- About this exercise: Go through the entries below and print each one exactly, leaving out pictures.

[Dataset records]

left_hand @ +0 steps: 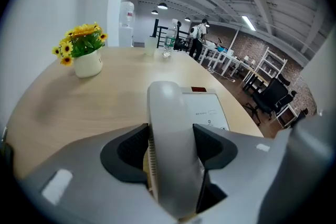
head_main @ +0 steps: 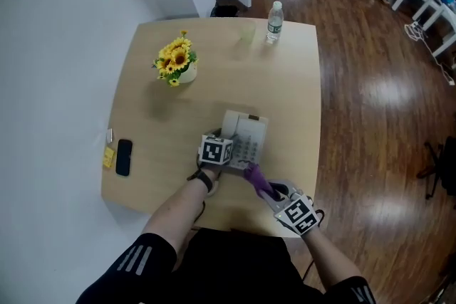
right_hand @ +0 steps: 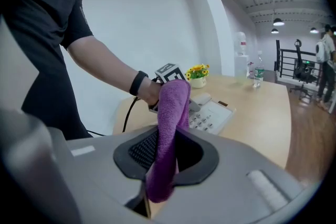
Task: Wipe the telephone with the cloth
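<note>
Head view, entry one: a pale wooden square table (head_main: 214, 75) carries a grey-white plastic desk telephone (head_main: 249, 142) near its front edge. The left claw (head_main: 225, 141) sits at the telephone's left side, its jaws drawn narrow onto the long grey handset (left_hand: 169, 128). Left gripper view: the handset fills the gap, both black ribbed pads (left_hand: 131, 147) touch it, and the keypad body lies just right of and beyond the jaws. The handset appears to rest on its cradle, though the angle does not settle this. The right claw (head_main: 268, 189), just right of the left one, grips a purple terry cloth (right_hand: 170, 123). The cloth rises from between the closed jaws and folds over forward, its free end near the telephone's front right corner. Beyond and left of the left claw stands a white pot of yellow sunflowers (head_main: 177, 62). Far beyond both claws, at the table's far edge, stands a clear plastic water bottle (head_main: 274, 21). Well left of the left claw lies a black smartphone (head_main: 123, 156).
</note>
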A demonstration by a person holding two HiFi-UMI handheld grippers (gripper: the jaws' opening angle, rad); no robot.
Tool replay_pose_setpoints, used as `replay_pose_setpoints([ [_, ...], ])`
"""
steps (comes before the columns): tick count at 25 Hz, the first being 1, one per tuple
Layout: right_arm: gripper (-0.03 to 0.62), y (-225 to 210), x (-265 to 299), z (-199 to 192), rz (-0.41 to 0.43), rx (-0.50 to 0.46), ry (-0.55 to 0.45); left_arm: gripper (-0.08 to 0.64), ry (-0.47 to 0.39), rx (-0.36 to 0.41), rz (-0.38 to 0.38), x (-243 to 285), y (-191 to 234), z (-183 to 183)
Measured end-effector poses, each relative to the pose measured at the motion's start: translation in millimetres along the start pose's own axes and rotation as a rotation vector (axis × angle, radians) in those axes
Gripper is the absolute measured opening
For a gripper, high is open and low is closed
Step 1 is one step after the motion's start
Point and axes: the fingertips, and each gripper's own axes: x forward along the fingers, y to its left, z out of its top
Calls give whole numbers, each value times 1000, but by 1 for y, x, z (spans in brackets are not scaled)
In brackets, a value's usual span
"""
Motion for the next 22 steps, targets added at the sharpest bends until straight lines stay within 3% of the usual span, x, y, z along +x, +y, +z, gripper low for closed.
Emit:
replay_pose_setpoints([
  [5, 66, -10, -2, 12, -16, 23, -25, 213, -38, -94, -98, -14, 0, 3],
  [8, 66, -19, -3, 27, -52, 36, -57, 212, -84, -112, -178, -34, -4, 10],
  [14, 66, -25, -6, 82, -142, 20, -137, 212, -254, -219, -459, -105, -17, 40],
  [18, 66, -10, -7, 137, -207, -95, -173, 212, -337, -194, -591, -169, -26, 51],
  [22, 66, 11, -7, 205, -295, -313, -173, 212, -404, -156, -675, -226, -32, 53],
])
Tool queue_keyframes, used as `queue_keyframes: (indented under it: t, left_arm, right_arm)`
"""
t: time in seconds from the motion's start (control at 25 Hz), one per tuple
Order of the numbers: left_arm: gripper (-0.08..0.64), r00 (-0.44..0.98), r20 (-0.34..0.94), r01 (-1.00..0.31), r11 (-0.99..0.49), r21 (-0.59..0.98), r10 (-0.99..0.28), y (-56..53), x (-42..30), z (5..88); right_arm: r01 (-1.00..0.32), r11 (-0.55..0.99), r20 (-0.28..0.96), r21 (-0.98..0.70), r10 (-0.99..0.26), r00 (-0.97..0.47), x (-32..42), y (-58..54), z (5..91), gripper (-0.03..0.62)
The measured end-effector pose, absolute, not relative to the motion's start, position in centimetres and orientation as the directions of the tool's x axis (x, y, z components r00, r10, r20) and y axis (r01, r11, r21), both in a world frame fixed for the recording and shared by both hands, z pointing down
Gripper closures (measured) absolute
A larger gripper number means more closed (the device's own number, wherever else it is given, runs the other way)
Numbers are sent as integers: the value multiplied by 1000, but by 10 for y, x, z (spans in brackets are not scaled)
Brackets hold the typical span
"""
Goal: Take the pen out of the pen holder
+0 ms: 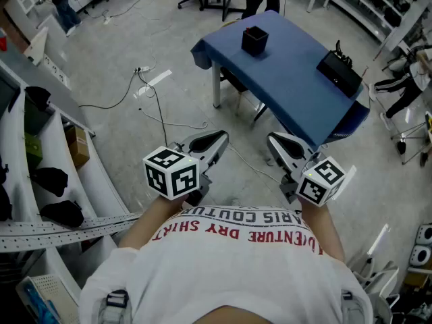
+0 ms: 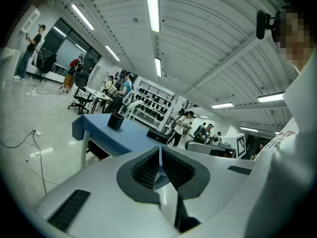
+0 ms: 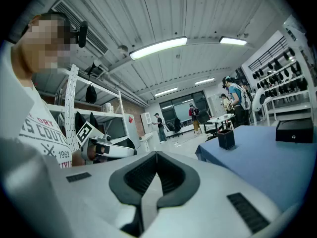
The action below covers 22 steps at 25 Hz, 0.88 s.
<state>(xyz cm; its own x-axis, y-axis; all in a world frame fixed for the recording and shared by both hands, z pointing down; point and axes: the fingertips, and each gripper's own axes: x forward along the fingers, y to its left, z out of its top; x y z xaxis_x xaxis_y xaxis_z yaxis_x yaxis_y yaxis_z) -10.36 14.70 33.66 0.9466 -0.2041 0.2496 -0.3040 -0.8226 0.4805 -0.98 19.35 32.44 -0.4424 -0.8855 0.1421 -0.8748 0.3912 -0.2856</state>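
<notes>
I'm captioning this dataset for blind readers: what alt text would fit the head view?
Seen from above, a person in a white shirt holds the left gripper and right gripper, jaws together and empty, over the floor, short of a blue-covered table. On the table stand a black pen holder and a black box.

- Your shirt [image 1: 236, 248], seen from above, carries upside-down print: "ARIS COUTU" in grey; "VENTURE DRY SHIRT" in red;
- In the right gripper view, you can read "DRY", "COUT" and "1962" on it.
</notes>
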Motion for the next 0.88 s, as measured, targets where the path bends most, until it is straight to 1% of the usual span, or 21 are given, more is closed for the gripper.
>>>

- Solution for this problem:
left_hand @ +0 steps: 
head_main @ +0 steps: 
right_hand @ +0 steps: 
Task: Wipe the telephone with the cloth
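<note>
Head view, entry one: a pale wooden square table (head_main: 214, 75) carries a grey-white plastic desk telephone (head_main: 249, 142) near its front edge. The left claw (head_main: 225, 141) sits at the telephone's left side, its jaws drawn narrow onto the long grey handset (left_hand: 169, 128). Left gripper view: the handset fills the gap, both black ribbed pads (left_hand: 131, 147) touch it, and the keypad body lies just right of and beyond the jaws. The handset appears to rest on its cradle, though the angle does not settle this. The right claw (head_main: 268, 189), just right of the left one, grips a purple terry cloth (right_hand: 170, 123). The cloth rises from between the closed jaws and folds over forward, its free end near the telephone's front right corner. Beyond and left of the left claw stands a white pot of yellow sunflowers (head_main: 177, 62). Far beyond both claws, at the table's far edge, stands a clear plastic water bottle (head_main: 274, 21). Well left of the left claw lies a black smartphone (head_main: 123, 156).
</note>
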A demonstration by a person holding two HiFi-UMI handheld grippers (gripper: the jaws' opening angle, rad); no robot.
Tool replay_pose_setpoints, used as `replay_pose_setpoints([ [_, ...], ])`
"""
steps (comes before the columns): tick count at 25 Hz, the first being 1, one per tuple
Layout: right_arm: gripper (-0.03 to 0.62), y (-225 to 210), x (-265 to 299), z (-199 to 192), rz (-0.41 to 0.43), rx (-0.50 to 0.46), ry (-0.55 to 0.45); left_arm: gripper (-0.08 to 0.64), ry (-0.47 to 0.39), rx (-0.36 to 0.41), rz (-0.38 to 0.38), x (-243 to 285), y (-191 to 234), z (-183 to 183)
Measured end-effector poses, each relative to the pose measured at the motion's start: translation in millimetres along the start pose's own axes and rotation as a rotation vector (axis × angle, radians) in those axes
Gripper is the absolute measured opening
For a gripper, high is open and low is closed
Step 1 is one step after the motion's start
Point and axes: the fingertips, and each gripper's own axes: x forward along the fingers, y to its left, z out of its top
Calls give whole numbers, each value times 1000, but by 1 for y, x, z (spans in brackets are not scaled)
In brackets, a value's usual span
"""
Motion for the next 22 steps, targets added at the sharpest bends until straight lines stay within 3% of the usual span, x, y, z along +x, +y, +z, gripper low for closed.
Emit:
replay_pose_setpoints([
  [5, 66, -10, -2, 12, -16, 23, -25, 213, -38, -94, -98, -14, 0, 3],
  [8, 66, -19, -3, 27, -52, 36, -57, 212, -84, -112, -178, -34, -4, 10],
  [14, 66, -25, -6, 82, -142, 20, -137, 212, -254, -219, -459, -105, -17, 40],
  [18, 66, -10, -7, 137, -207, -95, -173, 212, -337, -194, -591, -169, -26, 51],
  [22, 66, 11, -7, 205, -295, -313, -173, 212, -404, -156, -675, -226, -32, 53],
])
Tool queue_keyframes, used as `queue_keyframes: (indented under it: t, left_arm, right_arm)`
"""
t: time in seconds from the motion's start (control at 25 Hz), one per tuple
Order of the numbers: left_arm: gripper (-0.08..0.64), r00 (-0.44..0.98), r20 (-0.34..0.94), r01 (-1.00..0.31), r11 (-0.99..0.49), r21 (-0.59..0.98), r10 (-0.99..0.28), y (-56..53), x (-42..30), z (5..88); right_arm: r01 (-1.00..0.32), r11 (-0.55..0.99), r20 (-0.28..0.96), r21 (-0.98..0.70), r10 (-0.99..0.26), r00 (-0.97..0.47), x (-32..42), y (-58..54), z (5..91), gripper (-0.03..0.62)
The measured end-effector pose, absolute, not relative to the motion's start, position in centimetres and orientation as the directions of the tool's x axis (x, y, z components r00, r10, r20) and y axis (r01, r11, r21), both in a world frame fixed for the recording and shared by both hands, z pointing down
Gripper closures (measured) absolute
A larger gripper number means more closed (the device's own number, wherever else it is given, runs the other way)
Numbers are sent as integers: the value multiplied by 1000, but by 10 for y, x, z (spans in brackets are not scaled)
Brackets hold the typical span
"""
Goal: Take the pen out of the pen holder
+0 ms: 
+0 ms: 
+0 ms: 
The action below covers 22 steps at 25 Hz, 0.88 s.
<state>(xyz cm; its own x-axis, y-axis; all in a world frame fixed for the recording and shared by both hands, z pointing down; point and axes: the fingertips, and each gripper's own axes: x forward along the fingers, y to its left, z out of its top; x y z xaxis_x xaxis_y xaxis_z yaxis_x yaxis_y yaxis_z) -10.36 14.70 33.66 0.9466 -0.2041 0.2496 -0.3040 -0.8226 0.4805 -0.98 19.35 32.44 -0.4424 -0.8855 0.1421 -0.8748 0.3912 -0.2856</state>
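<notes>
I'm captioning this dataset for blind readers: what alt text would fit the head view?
Seen from above, a person in a white shirt holds the left gripper and right gripper, jaws together and empty, over the floor, short of a blue-covered table. On the table stand a black pen holder and a black box.

- Your shirt [image 1: 236, 248], seen from above, carries upside-down print: "ARIS COUTU" in grey; "VENTURE DRY SHIRT" in red;
- In the right gripper view, you can read "DRY", "COUT" and "1962" on it.
</notes>
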Motion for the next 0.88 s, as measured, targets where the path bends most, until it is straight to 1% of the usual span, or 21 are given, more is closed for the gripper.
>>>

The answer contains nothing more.